Special Viewpoints

Complex Disease and the New Clinical Sciences

See allHide authors and affiliations

Science  26 Apr 2002:
Vol. 296, Issue 5568, pp. 698-700
DOI: 10.1126/science.296.5568.698


Medical research today is dominated by a genocentric point of view. At the same time, clinical discovery and patient-oriented research have become less common. Here, I suggest that these developments are interdependent, each representing the flip side of an inaccurate view of how clinical advance occurs.

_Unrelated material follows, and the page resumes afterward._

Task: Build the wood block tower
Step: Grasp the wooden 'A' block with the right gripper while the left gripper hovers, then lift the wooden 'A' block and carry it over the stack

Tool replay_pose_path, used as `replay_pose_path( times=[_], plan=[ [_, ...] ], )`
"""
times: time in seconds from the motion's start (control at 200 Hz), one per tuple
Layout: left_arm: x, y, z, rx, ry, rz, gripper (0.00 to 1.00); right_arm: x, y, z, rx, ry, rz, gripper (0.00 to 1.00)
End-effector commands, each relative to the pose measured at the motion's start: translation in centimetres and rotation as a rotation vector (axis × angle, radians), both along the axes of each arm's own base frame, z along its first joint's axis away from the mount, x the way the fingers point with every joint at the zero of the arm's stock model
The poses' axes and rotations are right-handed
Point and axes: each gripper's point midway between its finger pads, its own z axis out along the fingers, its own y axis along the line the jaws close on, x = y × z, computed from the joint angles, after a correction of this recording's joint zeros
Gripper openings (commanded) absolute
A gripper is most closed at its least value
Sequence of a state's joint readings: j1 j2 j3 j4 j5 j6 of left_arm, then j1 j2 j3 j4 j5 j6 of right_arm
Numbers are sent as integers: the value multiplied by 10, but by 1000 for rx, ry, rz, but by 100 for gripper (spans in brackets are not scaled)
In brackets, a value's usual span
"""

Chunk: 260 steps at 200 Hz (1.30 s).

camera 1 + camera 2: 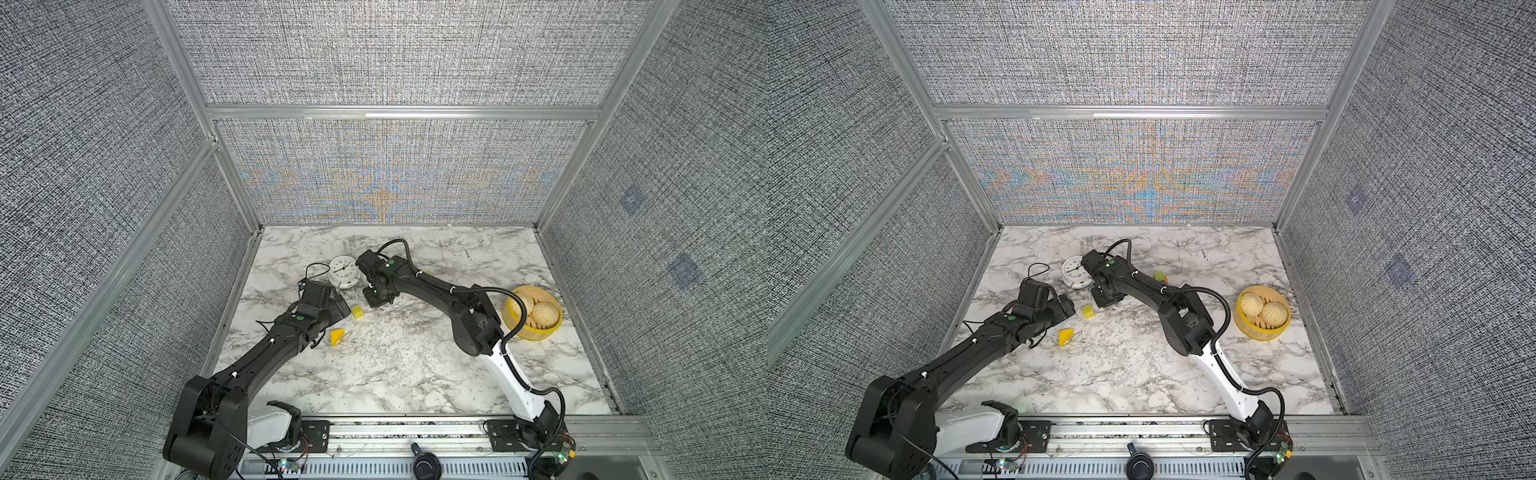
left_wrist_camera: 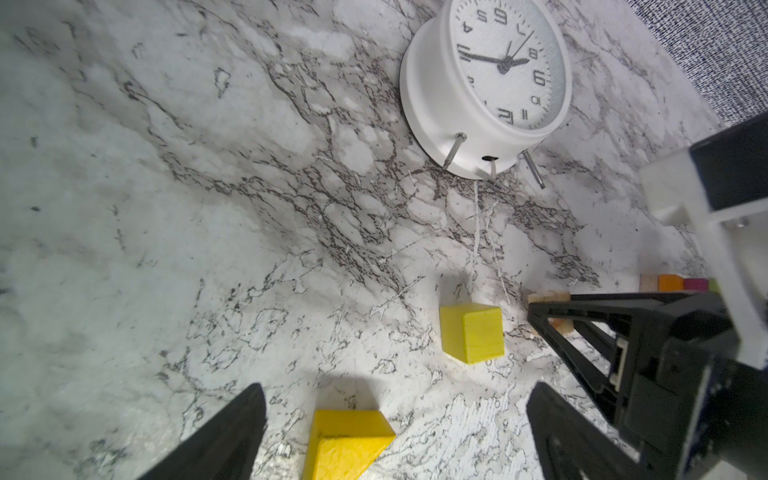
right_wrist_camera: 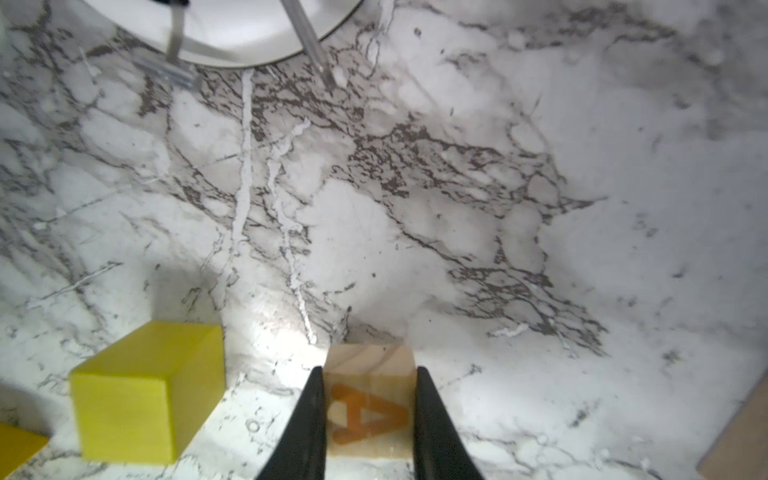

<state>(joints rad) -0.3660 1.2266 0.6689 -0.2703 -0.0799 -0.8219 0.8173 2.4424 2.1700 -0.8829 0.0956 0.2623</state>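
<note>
The right jaws press against both sides of a tan block (image 3: 370, 415) marked with an orange A, low at the marble surface (image 1: 395, 374) and near the white clock (image 1: 342, 269). The left jaws stand wide open with nothing in them, low over the surface, and the yellow wedge (image 2: 345, 440) lies close by them. A yellow cube (image 1: 357, 312) rests between the two arms, just beside the tan block. More coloured blocks (image 1: 1159, 277) show beyond the right arm, mostly hidden by it.
</note>
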Motion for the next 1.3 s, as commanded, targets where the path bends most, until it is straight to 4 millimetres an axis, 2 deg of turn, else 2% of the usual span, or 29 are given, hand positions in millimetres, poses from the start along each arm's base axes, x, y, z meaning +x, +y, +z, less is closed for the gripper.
replay_pose_path(
  times=[0.0, 0.33, 0.59, 0.805, 1.11, 1.296],
  plan=[
    [-4, 1, 1, 0, 11, 2, 99, 2, -11, 13, -28, -28, 3, 23],
    [-4, -8, 1, -23, 57, -34, 99, 4, -44, 52, -27, -50, -32, 23],
    [2, -17, -5, -18, 101, -82, 99, 9, -86, 74, -18, -56, -102, 24],
    [14, -26, -2, -21, 109, -116, 99, 12, -120, 77, -16, -34, -166, 24],
    [28, -33, -3, 17, 150, -160, 99, 22, -160, 69, -25, 2, -243, 24],
    [33, -35, -9, 37, 185, -171, 99, 27, -172, 65, -12, 7, -278, 24]
  ],
)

The last 25 years has seen medical research dominated by a genocentric view of discovery. The icon of the biological sciences, if not of everyday life, has been DNA. Today, even sunblock manufacturers feature images of the double helix on their advertising material. We have, we are told, entered a new goldenperiod of medical discovery. Medical research funding and personnel have grown as never before; it is implied that, now that we have solved the easy problems (that is, identified genes that cause a myriad of Mendelian disorders), we need new postgenomic approaches to solve “complex disease” and move from “bench to clinic.” No longer are we to be satisfied with discovering the causes of rare diseases, but we must now set in place new strategic structures to study the big three: cancer, psychiatric disorders, and cardiovascular disease. For this, it is said, we need human-genome-project-like science, sequencing of a range of model organisms, and a host of “omic” projects—proteomics, metabolomics, etc. A giant cataloging of molecular natural history is entertained, a move from the small to the large scale, all to solve disease.

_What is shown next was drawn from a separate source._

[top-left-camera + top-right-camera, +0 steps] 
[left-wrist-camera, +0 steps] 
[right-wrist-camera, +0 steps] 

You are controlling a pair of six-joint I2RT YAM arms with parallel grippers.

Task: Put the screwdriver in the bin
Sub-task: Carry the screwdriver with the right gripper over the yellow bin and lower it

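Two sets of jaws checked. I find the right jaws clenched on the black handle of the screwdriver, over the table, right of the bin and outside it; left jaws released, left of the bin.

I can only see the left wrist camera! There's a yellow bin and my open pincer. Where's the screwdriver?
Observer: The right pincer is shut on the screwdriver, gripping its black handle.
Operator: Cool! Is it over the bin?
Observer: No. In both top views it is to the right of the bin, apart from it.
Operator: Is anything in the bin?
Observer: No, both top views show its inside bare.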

At the same time, an alternative set of views is being given more credence(1–3). Despite the mushrooming of basic research, clinical breakthroughs have become less common. The therapeutic revolution that transformed medicine in the 1950s and 1960s has petered out. New drugs to market are fewer than ever, the range of diseases of interest to the major pharma diminishing, and the success rate of either pharma or biotech is low (4). Clinical discovery and patient-orientated research are also noteworthy, because of their relative absence (1, 5,6). Even when mentioned, their role is misunderstood as the mere translation of real discoveries made at the bench into the health care system or—more worryingly—confused with outcomes research (7, 8), an activity sometimes (and incorrectly) seen as a mere checklist scoring of how well patients feel after an intervention.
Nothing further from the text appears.